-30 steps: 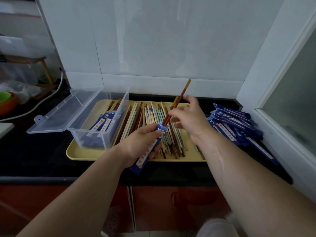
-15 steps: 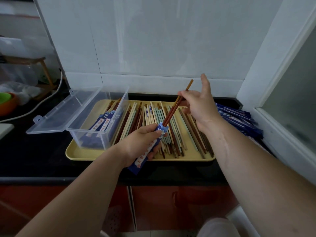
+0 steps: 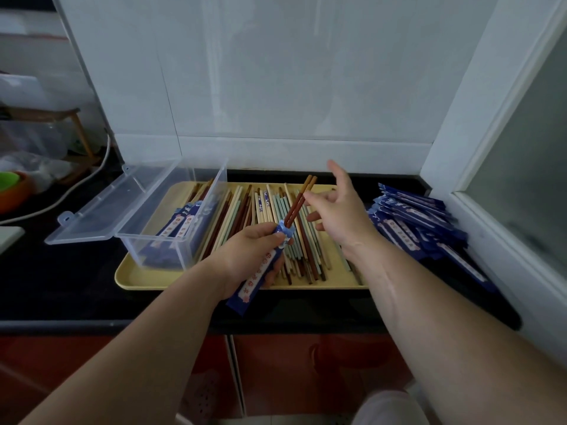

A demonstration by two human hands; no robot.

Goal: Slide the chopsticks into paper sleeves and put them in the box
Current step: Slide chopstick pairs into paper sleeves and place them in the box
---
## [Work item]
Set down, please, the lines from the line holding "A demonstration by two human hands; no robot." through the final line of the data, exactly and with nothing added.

## [Answer to the problem]
A demonstration by two human hands; no robot.

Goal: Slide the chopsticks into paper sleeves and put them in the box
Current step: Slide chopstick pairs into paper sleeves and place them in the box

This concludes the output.